### Work required
An exact copy is required of the lines from the one with "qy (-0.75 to" through the last line of the material below, and of nothing else.

BEGIN

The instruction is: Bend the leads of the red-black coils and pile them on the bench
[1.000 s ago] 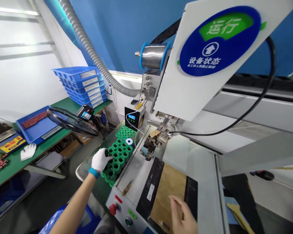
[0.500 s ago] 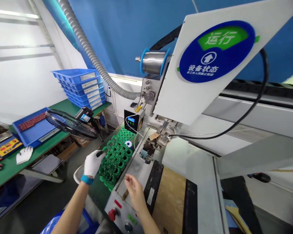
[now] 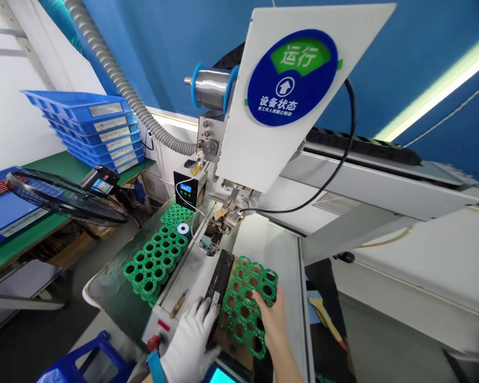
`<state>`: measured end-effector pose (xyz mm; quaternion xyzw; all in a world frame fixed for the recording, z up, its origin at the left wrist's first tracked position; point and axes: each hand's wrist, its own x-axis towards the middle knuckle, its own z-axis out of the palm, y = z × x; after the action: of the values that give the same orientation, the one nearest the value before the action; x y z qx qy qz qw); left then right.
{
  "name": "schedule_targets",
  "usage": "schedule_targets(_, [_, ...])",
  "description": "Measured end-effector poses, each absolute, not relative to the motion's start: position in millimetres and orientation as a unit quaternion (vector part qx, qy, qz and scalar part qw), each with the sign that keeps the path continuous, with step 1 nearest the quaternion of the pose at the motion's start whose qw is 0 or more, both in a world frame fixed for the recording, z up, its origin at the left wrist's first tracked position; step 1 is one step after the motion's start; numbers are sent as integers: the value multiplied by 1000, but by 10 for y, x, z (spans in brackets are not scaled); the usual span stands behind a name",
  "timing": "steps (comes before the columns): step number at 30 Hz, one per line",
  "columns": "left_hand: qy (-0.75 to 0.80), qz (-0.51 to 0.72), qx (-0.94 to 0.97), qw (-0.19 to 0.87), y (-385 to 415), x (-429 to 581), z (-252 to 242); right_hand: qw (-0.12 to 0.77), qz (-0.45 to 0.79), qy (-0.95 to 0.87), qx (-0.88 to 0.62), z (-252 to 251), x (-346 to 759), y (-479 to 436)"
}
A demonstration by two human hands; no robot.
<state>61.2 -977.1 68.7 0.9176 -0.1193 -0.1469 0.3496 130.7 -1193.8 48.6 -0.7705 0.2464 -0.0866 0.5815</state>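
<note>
A green plastic frame with round holes (image 3: pixel 245 306) lies on the brown board (image 3: pixel 239 346) of the machine's work plate. My bare right hand (image 3: pixel 273 319) grips its right edge, thumb on top. My left hand (image 3: pixel 193 340), in a white glove with a blue cuff, rests with fingers spread on the frame's left edge and the black clamp bar (image 3: pixel 215 276). A stack of the same green frames (image 3: pixel 155 260) sits on the dark shelf to the left of the machine.
The soldering head (image 3: pixel 223 213) hangs behind the plate under a white sign (image 3: pixel 287 90). Below my left hand is a red knob (image 3: pixel 154 343). A black fan (image 3: pixel 64 199) and stacked blue trays (image 3: pixel 91 133) stand on the green bench at left.
A green frame has come off the left stack and now lies on the work plate. Both hands moved right onto it. The view swung right.
</note>
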Motion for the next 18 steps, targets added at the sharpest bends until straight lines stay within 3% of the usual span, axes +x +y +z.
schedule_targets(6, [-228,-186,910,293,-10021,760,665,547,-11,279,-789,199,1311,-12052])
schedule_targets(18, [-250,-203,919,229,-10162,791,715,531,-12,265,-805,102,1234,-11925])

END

### Exercise solution
  "columns": "left_hand: qy (-0.75 to 0.80), qz (-0.51 to 0.72), qx (-0.94 to 0.97), qw (-0.19 to 0.87), y (-385 to 415), x (-429 to 581), z (-252 to 242); right_hand: qw (-0.12 to 0.77), qz (-0.45 to 0.79), qy (-0.95 to 0.87), qx (-0.88 to 0.62), z (-252 to 251), x (-346 to 759), y (-479 to 436)"
}
A demonstration by two human hands; no robot.
<state>61.2 -977.1 68.7 0.9176 -0.1193 -0.1469 0.3496 130.7 -1193.8 48.6 -0.7705 0.2464 -0.0866 0.5815</state>
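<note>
A green plastic frame with round holes (image 3: pixel 245 306) lies on the brown board (image 3: pixel 239 346) of the machine's work plate. My bare right hand (image 3: pixel 273 319) grips its right edge, thumb on top. My left hand (image 3: pixel 193 340), in a white glove with a blue cuff, rests with fingers spread on the frame's left edge and the black clamp bar (image 3: pixel 215 276). A stack of the same green frames (image 3: pixel 155 260) sits on the dark shelf to the left of the machine.
The soldering head (image 3: pixel 223 213) hangs behind the plate under a white sign (image 3: pixel 287 90). Below my left hand is a red knob (image 3: pixel 154 343). A black fan (image 3: pixel 64 199) and stacked blue trays (image 3: pixel 91 133) stand on the green bench at left.
A green frame has come off the left stack and now lies on the work plate. Both hands moved right onto it. The view swung right.
</note>
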Motion for the next 18 steps, targets added at the sharpest bends until straight lines stay within 3% of the usual span, axes +x +y +z.
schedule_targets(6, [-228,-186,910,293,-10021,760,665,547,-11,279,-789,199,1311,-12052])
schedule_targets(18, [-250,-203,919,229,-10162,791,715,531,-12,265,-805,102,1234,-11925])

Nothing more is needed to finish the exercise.